Weiterer Zeitaufwand für Lehrkräfte
Weil oftmals ist es gerade der Aspekt der Materialaufarbeitung, der einem Lehrenden noch oben drauf geladen wird und wenn man da jetzt einfach sagt, jetzt mach OER, ohne das entsprechend zu belohnen oder einen Gegenwert zu finden, wird es schwierig.
Deswegen hat der Berliner Lehrer Hans-Jürgen Constabel zwei Stunden in der Woche bekommen, um seine Arbeitsmaterialien publikationsfähig zu machen. Doch zwei Wochenstunden sind zu wenig, sagt er, um alles ins Netz stellen zu können. Und dann kommt gleich das nächste Problem: Andere Lehrer müssen sein Arbeitsmaterial auch finden.
"Also im Prinzip gibt es eine gute Anlaufadresse, das ist die Zentral für Unterrichtsmedien."
Auf ZUM.de, einem unübersichtlichen OER-Portal, sucht Hans-Jürgen Constabel mal nach Material zum Thema "Migration". Eine Handvoll Links tauchen auf, verweisen jedoch nur auf Zeitungsartikel.
"Dass ich eine vollständig aufbereitete, mit einem methodisch-didaktischen Überbau versehene Materialsammlung finde, das kommt vor, aber relativ selten."
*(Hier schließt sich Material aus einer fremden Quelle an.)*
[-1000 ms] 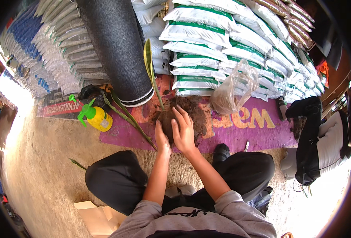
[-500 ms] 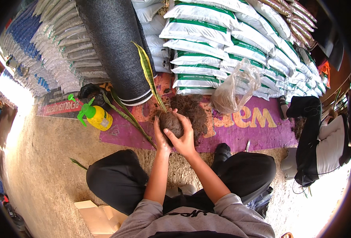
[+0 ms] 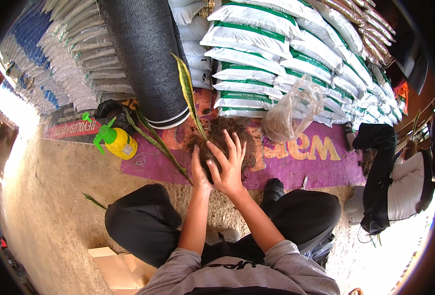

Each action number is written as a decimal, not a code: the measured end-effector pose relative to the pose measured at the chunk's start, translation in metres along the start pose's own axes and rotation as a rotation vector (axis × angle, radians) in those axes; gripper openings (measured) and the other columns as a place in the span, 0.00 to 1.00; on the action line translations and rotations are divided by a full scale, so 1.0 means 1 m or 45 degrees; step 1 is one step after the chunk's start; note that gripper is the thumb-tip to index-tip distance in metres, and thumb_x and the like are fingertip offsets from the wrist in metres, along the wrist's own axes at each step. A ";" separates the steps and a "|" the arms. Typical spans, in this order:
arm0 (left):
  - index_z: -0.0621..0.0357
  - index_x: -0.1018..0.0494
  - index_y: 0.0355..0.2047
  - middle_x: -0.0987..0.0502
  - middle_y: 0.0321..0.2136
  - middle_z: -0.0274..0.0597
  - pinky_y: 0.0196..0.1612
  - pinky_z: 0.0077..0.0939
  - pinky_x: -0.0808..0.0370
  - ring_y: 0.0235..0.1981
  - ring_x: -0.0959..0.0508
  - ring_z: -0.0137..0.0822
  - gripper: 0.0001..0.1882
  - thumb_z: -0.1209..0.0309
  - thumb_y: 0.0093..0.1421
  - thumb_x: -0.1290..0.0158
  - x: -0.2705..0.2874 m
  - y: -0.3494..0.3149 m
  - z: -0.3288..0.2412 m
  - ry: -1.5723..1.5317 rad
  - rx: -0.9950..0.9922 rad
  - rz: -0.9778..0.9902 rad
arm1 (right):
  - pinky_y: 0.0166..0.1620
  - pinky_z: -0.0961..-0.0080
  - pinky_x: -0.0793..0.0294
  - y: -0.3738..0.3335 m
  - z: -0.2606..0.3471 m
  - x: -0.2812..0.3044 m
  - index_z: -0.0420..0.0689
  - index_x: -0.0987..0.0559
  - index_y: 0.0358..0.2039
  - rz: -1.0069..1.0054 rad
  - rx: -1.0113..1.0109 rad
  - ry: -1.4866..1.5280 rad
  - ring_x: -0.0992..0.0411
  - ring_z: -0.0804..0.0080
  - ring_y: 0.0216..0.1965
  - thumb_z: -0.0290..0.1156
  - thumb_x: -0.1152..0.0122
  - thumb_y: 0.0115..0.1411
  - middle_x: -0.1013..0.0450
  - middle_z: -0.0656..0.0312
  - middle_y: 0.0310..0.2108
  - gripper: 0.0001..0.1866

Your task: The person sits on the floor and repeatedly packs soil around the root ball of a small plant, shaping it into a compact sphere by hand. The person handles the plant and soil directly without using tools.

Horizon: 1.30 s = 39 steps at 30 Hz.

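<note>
A snake plant (image 3: 188, 93) with one tall yellow-edged leaf stands in a round ball of dark soil and roots between my hands. My left hand (image 3: 199, 171) cups the left side of the soil ball (image 3: 205, 156). Spread and stretched out, the fingers of my right hand (image 3: 230, 167) lie along its right side and reach over loose dark soil (image 3: 249, 147) on the purple banner (image 3: 325, 169). Parts of the ball are hidden behind my fingers. To the left of my hands, long loose snake plant leaves (image 3: 164, 146) lie on the banner.
A yellow spray bottle (image 3: 123, 145) with a green top stands at left. A clear plastic bag (image 3: 281, 120) of brown material sits right of the soil. Behind are a black mesh roll (image 3: 143, 59) and stacked white sacks (image 3: 249, 39). Another person (image 3: 406, 184) sits at right.
My right hand has loosened from around the soil ball; its fingers have straightened and spread forward. My left hand stays on the ball, and the plant has barely moved.
</note>
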<state>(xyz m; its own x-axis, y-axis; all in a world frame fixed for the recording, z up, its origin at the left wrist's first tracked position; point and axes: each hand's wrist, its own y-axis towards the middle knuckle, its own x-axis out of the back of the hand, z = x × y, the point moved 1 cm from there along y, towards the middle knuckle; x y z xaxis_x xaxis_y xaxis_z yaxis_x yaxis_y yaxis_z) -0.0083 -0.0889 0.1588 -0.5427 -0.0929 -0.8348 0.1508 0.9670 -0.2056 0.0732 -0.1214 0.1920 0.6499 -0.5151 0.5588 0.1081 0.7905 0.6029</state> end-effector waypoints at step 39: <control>0.60 0.35 0.50 0.30 0.47 0.44 0.49 0.31 0.31 0.46 0.28 0.38 0.26 0.52 0.66 0.65 0.019 0.006 0.003 0.106 0.043 0.111 | 0.60 0.38 0.73 0.002 0.006 0.004 0.47 0.27 0.49 0.033 -0.155 0.121 0.57 0.49 0.65 0.49 0.55 0.59 0.48 0.54 0.62 0.24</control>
<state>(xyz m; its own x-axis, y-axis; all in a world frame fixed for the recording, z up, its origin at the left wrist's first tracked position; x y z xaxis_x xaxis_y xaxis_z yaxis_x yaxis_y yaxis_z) -0.0150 -0.0857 0.1406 -0.5929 0.0125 -0.8052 0.2275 0.9617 -0.1526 0.0711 -0.1239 0.1987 0.7211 -0.4651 0.5136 0.1773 0.8404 0.5121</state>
Der "Praxisrahmen OER" fordert daher, das Erstellen, Publizieren und Finden offener Unterrichtsmaterialien müsse einheitlicher und einfacher werden:
"In einer schönen Welt würde man sich jetzt Arbeitsblätter wünschen, wo man die Inhalte per Drag and Drop reinzieht und die Lizenzierung ist gleich mit dabei und zack, ich drucks aus und habs fertig."
Kultur des Teilens soll gefördert werden
Erste Projekte in dieser Richtung entstünden, sagt die Projektleiterin Elly Köpf von der Wikimedia Stiftung. Der Praxisrahmen OER fordert zudem, unter Lehrenden eine Kultur des Teilens zu fördern, um das Rad nicht laufend neu zu erfinden.
Dazu könne beitragen eine Weiterbildungs-Offensive für "Digitales Lernen", bei der auch rechtliche und technische Fragen geklärt werden.
Doch ein simples Seminar reich nicht aus:
"Man muss sich Beratungsstrukturen überlegen, so die Leute in der Praxis hinkommen können und ihre Fragen stellen können, weil das ist nachher das, was ich brauche, wenn ich zu Hause sitze, es ist 23 Uhr und ich habe eine Frage und dann brauche ich eine Antwort darauf. Das ist nicht mit einer zweitägigen Schulung getan."